Hand in hand also, legislative looting and incorrigibility go on unbridled, unchecked. The drama in the two chambers would make our Nollywood go green with envy. It is usually about obscene provisions and huge allocations for personal comfort, bribery, oversized allocations for members, oversight malfeasance, charades and cover-ups, and of course, looking the other way when not directly affected. It is never about law-making for the good governance and well-being of Nigerians. Of course because of its various compromises and penchants for deal-making, the two chambers can as well pass off as a toothless bulldog, sometimes barking, but lacking in the ability to bite.


Meanwhile, the rest of us Nigerians sink deeper and deeper into misery. The 2011 Human Development Index (HDI) report by the United Nations Development Programme (UNDP) is damning.
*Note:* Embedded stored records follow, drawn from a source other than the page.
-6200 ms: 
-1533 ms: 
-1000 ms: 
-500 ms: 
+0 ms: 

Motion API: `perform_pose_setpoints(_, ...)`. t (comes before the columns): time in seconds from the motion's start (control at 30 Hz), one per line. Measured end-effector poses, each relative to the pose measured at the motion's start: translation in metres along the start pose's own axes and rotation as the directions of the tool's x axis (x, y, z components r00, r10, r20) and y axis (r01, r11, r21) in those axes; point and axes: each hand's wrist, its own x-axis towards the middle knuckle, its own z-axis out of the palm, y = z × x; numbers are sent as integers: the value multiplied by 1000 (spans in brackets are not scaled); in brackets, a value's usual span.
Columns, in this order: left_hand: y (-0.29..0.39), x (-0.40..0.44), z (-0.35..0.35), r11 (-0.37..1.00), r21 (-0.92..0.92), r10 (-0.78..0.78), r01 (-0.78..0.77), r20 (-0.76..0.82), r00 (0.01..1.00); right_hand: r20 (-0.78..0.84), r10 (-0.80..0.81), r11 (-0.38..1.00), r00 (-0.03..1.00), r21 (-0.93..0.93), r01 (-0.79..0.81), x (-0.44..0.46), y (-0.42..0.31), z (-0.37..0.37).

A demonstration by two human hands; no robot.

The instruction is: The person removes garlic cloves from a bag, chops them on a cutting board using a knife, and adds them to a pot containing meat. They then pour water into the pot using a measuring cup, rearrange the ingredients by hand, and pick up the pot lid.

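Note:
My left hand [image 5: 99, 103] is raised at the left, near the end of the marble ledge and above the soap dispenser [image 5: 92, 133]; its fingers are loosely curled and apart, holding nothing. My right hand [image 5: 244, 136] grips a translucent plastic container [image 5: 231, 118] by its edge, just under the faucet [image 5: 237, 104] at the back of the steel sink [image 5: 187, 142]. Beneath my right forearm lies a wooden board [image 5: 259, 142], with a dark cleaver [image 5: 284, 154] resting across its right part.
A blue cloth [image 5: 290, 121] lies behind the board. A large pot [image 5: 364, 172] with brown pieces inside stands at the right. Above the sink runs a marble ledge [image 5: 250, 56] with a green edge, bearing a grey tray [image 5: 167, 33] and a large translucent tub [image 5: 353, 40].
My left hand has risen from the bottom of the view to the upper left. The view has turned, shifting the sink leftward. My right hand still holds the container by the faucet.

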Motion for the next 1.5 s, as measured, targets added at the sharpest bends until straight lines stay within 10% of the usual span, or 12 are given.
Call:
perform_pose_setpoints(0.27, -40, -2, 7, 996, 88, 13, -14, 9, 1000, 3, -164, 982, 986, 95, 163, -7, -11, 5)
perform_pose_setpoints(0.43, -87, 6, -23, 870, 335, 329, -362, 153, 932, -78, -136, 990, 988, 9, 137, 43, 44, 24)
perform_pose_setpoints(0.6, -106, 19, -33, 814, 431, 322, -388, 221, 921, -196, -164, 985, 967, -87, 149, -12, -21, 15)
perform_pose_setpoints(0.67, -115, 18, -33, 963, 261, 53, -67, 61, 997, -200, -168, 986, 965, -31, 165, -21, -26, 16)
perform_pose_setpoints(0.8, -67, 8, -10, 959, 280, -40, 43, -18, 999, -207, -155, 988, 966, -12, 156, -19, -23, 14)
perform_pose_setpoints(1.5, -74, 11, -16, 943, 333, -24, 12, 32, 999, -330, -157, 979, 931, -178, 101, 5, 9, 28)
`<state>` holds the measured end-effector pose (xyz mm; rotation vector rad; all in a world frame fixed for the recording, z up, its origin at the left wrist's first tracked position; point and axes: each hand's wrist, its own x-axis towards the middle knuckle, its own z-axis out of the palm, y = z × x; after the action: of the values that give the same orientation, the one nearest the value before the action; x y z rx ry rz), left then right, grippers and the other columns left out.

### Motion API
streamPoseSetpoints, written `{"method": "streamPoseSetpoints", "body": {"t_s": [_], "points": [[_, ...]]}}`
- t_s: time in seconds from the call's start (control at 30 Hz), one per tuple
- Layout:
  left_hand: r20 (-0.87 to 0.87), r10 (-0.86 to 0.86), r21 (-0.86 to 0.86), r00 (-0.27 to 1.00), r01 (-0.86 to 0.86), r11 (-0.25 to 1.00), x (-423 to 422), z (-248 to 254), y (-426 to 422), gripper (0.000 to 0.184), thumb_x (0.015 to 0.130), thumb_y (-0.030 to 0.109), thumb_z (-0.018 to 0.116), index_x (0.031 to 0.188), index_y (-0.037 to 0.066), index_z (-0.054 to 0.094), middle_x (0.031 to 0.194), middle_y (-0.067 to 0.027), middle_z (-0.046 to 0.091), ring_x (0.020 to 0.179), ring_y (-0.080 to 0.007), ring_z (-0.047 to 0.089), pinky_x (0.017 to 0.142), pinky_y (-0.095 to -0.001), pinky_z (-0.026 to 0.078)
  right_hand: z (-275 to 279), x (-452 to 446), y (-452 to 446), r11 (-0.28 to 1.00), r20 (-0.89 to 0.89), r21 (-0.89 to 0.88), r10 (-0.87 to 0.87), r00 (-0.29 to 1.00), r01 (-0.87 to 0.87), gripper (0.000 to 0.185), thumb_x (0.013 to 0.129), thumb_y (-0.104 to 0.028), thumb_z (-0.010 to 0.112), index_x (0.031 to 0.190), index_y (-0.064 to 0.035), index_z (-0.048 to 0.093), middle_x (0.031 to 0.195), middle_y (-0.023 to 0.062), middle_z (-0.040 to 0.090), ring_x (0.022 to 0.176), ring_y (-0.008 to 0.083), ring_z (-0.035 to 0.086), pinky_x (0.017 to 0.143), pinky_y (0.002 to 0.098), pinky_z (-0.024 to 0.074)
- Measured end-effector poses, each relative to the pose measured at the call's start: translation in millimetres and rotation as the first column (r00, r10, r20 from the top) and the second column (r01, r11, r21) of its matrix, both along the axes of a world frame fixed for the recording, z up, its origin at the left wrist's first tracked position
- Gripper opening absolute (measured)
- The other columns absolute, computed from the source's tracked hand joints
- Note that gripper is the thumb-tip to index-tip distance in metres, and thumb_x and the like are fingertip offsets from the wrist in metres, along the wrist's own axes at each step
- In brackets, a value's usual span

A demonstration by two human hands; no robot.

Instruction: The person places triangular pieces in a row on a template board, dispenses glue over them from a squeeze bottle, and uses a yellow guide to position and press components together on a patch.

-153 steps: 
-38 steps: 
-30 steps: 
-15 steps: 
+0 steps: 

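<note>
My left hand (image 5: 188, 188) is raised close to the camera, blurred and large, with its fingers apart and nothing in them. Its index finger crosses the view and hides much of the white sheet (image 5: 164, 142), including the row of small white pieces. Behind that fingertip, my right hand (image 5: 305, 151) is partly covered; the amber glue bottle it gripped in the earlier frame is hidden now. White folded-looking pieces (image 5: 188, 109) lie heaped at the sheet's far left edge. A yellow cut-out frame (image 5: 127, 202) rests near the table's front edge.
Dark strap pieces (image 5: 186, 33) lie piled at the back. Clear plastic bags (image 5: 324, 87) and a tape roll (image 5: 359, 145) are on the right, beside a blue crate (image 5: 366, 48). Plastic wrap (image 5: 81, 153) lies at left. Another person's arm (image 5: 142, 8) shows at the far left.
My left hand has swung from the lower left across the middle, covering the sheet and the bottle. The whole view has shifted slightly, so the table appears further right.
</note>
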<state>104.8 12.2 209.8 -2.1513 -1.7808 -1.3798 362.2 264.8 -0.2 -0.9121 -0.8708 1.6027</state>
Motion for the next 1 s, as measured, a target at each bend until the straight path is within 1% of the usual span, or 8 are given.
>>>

The Report placed Nigeria 156th of the 187 countries surveyed. 70% of Nigerians live below poverty line, feeding from hand-to-mouth, 46% of the population is malnourished, unemployment stands at 23.9%, with youth population at 46.5%, 11 million Nigerian children of school age are not in school, 7.5million are girls. British-based Economic Intelligence Unit (EIU) ranked Nigeria as the worst place to have a baby – out of 80 countries surveyed, Nigeria is 80th. Life expectancy for a child born in Nigeria is 51.9 years – Gabon 62.7, Mauritius 73.4, Libya 74 years.


The 2012 Mo Ibrahim index for Governance in Africa ranks Nigeria 43 out of 53 countries assessed with a 42.0 score in a West Africa average of 57.9.


Need we say more for the quality of governance in the country?



The most essential function of any government is to provide peace and security for its people. There can be no meaningful development without peace. Security is therefore an essential pre-condition for delivering on developmental pledges. Nigeria, by all estimations, and indeed, under the current administration of President Jonathan, has fared very badly in assuring this essential national ingredient. Insecurity in Nigeria, manifesting in varying dimensions, with the most common being kidnapping, armed robbery and internal insurgency, especially Boko Haram, have held the nation by the jugular. Nigerians now constantly live in fear of any one, or all of the menace.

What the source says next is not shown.